The widow said she tried at first to “physically rebuff” the priest.
“She was intimidated into not leaving by Defendant Punnackal’s status in the community, her fear that he might deny her further access to food for her family, and the fear that he might be able to use legal process against her, such as disrupting her asylum claim,” her suit states.
Later, with the help of another priest, the widow reported the alleged assault to the Gatlinburg Police Department, which opened an investigation.
Meanwhile, the suit states, “agents” of the Diocese began spreading a rumor through the local Hispanic community that the widow had falsely accused the priest of assault, which led to her being “shunned and harassed” by members of the community.
Punnackal also hired a private investigator to intimidate the accuser “into believing that her asylum claim would be denied” if she testified against the priest, according to the lawsuit.
In March 2020, the lawsuit states, an unnamed attorney who serves on the Diocesan Review Board, whose job it is to do in-house investigations of priests accused of sex abuse, called the detectives working on the case and claimed the assault “had been a consensual encounter.”

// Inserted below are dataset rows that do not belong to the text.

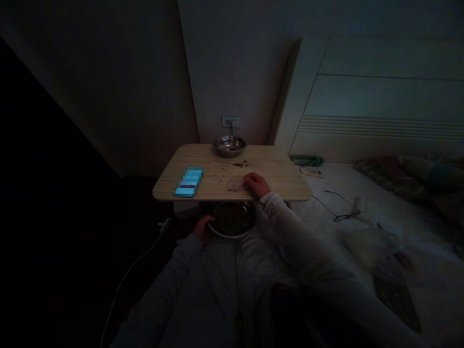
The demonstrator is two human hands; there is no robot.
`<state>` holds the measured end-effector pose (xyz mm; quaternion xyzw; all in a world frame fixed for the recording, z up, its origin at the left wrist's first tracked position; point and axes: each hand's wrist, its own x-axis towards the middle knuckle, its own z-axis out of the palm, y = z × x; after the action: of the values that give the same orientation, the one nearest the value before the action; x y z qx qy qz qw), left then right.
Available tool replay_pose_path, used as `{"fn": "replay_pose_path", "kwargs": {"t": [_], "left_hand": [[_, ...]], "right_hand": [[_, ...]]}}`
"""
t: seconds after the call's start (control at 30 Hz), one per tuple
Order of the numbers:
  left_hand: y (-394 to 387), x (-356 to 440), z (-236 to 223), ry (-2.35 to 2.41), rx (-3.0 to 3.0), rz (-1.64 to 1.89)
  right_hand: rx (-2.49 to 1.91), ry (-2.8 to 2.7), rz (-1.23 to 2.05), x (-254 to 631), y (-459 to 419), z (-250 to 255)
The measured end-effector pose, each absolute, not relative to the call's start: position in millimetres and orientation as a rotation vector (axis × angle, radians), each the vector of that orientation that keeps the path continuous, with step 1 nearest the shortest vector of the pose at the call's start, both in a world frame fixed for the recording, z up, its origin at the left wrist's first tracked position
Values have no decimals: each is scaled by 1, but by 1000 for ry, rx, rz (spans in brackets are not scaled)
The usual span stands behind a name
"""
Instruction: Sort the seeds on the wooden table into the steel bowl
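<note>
My left hand (pixel 203 229) is closed on the rim of a metal bowl (pixel 250 225) held at my lap, just under the table's front edge. Dark green stuff lies in that bowl, too dim to make out. On the small wooden table (pixel 282 169), the fingers of my right hand (pixel 257 184) pinch a thin, clear, rounded plastic piece (pixel 235 183) resting near the front edge. Small dark green bits (pixel 239 165) are scattered behind and to the left of it, with a few more at its front edge.
A shiny metal bowl (pixel 229 147) stands at the table's back edge, below a wall socket (pixel 231 121). A lit phone (pixel 189 182) lies at the left. Right of the table, a bed holds a remote (pixel 312 172), glasses (pixel 346 216) and a plastic bag (pixel 373 246). A white cable (pixel 126 273) runs down at left.
</note>
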<state>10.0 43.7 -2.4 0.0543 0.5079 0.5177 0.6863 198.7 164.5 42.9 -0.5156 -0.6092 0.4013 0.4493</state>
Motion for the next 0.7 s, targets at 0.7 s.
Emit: {"fn": "replay_pose_path", "kwargs": {"t": [0.7], "left_hand": [[43,9,-4,1113,130,1156]], "right_hand": [[-1288,-1522,996,198,162,45]]}}
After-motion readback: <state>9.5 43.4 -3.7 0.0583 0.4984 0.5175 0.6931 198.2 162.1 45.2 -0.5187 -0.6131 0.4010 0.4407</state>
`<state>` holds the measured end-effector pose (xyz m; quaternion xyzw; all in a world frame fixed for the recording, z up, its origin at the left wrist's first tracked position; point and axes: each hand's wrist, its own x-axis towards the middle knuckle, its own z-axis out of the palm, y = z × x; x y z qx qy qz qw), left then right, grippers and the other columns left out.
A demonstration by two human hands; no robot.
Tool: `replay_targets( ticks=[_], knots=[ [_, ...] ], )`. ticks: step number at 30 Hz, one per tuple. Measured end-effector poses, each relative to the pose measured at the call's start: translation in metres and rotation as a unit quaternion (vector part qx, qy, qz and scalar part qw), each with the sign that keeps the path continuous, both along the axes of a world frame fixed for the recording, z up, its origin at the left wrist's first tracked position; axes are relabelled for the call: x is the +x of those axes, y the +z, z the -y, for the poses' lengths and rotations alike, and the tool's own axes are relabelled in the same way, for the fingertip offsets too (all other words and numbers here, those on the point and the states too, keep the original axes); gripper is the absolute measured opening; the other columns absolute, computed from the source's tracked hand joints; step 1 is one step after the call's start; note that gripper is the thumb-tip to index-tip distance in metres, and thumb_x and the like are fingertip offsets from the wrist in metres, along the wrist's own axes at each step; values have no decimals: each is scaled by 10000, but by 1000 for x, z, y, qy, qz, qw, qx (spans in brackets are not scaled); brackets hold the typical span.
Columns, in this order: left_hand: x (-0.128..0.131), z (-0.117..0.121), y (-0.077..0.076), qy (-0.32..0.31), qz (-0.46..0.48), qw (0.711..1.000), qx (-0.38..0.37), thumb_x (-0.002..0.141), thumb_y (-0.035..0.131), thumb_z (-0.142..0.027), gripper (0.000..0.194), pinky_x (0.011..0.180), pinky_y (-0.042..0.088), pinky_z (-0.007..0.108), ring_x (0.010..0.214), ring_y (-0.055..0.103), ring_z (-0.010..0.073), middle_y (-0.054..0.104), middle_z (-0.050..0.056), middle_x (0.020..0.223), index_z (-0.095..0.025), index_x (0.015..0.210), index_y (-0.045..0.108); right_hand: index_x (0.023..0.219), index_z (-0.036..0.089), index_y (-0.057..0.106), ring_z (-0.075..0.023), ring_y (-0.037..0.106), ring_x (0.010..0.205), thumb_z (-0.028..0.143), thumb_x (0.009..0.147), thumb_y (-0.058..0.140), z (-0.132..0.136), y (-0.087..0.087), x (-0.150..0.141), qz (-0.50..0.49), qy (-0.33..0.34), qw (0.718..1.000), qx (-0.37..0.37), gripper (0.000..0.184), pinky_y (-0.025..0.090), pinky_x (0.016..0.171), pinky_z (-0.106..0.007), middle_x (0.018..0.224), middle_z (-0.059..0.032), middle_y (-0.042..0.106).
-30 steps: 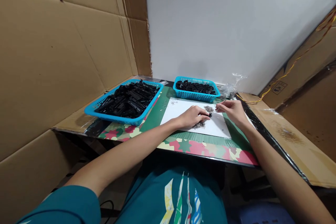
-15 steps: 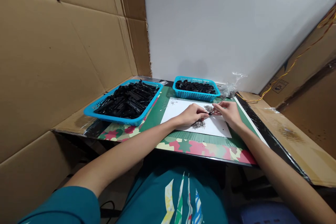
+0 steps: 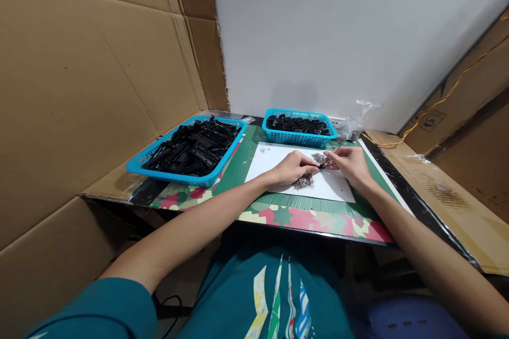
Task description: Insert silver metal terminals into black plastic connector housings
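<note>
My left hand (image 3: 293,167) rests low over a white sheet (image 3: 266,166), its thumb and fingers closed on a small black plastic piece (image 3: 322,166). From the other side, my right hand (image 3: 350,163) meets it, fingertips pinched together right at the piece. What the right fingertips hold is too small to make out. A heap of small silvery metal parts (image 3: 304,183) lies just below the left fingers. Another heap of silvery parts (image 3: 318,158) sits beyond the fingertips, partly hidden by the hands.
A large blue basket (image 3: 137,165) full of long black plastic parts stands at the left. Behind the sheet is a smaller blue basket (image 3: 298,138) with black pieces. Clear plastic bags (image 3: 353,130) lie beside it. Cardboard walls (image 3: 111,63) border the table.
The camera view has shifted slightly. Both hands stay together at the small black piece, with only slight finger movement.
</note>
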<state>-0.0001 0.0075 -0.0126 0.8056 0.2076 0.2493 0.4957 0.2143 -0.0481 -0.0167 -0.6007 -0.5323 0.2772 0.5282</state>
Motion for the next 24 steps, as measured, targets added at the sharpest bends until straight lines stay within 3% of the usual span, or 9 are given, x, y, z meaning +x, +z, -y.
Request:
replay_targets(
  ticks=[7,13,17,20,24],
  knots=[
    [2,-10,-6,0,4,1000,-4,930,684,-355,321,694,473,302,710,638,168,758,122,790,-72,972,828,705,154,759,-286,770,686,513,775,814,-2,0,-2,85,-35,995,38,370,617,595,-347,719,-145,776],
    [0,-7,-3,4,-5,1000,-10,914,719,-384,342,631,457,280,657,608,149,748,124,761,-65,961,832,686,145,756,-267,749,617,467,746,835,-5,3,-3,55,-24,998,25,337,611,542,-339,688,-143,758],
    [-1,-1,0,12,-5,1000,-25,890,748,-344,338,628,474,269,677,622,147,763,130,798,-69,1069,827,656,146,736,-266,745,600,423,735,834,-5,5,-3,26,-12,999,-13,304,620,549,-356,693,-142,760],
    [-1,0,2,16,-1,999,-35,874,771,-338,356,661,488,275,689,632,143,760,119,793,-72,1105,820,641,153,740,-255,736,590,387,760,807,-5,3,-2,59,-7,998,1,270,591,546,-339,636,-122,742],
    [0,-1,3,2,7,1000,-28,887,773,-379,340,716,494,297,706,624,144,741,109,766,-66,1007,828,637,153,751,-243,721,581,377,787,771,-4,1,-3,92,-24,995,15,270,552,574,-333,598,-107,727]
  ],
)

The next year, “yet another member of the Diocesan Review Board called law enforcement officers” in an attempt “to further discredit plaintiff’s account,” according to the lawsuit, which also states that the “officers rebuffed that attempt.”
NBC News has also reached out to the Gatlinburg Police Department for comment.
Punnackal was indicted on Jan. 4 on one count of sexual battery by an authority figure and one count of sexual battery against the Honduran woman, records show. That case is ongoing.